● **Assigned task**:
Retype the material exactly, ending with the line containing "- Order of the".

● **Data**:
□ □ □ □

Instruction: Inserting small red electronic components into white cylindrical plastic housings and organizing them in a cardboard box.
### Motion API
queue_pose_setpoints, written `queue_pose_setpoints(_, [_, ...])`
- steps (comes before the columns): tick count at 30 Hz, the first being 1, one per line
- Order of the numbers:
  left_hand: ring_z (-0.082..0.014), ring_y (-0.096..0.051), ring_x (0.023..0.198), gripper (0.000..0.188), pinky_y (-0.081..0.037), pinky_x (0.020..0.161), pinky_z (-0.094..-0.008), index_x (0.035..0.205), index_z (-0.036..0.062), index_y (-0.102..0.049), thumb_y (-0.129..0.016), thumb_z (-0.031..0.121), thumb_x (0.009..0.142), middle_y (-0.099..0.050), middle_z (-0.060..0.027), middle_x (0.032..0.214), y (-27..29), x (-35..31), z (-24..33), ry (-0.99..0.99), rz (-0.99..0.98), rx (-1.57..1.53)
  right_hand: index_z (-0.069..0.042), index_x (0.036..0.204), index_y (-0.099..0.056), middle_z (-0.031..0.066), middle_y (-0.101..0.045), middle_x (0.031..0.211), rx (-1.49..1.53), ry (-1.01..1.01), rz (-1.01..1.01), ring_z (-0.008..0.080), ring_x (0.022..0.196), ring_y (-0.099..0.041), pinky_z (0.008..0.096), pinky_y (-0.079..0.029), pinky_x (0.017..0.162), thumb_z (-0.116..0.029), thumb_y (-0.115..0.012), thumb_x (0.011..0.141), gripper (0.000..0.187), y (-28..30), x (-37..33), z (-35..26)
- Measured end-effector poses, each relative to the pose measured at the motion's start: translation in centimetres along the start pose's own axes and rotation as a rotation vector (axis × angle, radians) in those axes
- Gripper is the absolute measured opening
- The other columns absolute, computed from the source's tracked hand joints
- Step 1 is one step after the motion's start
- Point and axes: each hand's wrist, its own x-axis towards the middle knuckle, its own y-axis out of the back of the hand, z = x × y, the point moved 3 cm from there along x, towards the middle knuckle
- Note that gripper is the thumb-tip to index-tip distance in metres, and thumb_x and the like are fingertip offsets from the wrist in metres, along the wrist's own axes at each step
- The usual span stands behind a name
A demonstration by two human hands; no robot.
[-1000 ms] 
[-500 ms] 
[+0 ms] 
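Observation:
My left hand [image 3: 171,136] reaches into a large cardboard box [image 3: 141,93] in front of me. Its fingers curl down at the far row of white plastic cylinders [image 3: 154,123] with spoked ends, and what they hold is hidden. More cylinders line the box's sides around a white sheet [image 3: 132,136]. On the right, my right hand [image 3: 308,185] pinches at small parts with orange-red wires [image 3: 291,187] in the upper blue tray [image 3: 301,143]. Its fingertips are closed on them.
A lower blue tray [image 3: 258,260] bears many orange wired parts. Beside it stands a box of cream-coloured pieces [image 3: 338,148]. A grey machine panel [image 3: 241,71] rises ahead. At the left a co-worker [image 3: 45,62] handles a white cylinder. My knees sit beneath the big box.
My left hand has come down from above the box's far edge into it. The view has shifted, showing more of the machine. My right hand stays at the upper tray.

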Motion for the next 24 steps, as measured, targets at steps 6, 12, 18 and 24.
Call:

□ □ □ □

● **Solution for this exercise**:
Instruction: Inserting small red electronic components into white cylindrical plastic housings and organizing them in a cardboard box.
### Motion API
queue_pose_setpoints, written `queue_pose_setpoints(_, [_, ...])`
- steps (comes before the columns): tick count at 30 Hz, the first being 1, one per line
- Order of the numbers:

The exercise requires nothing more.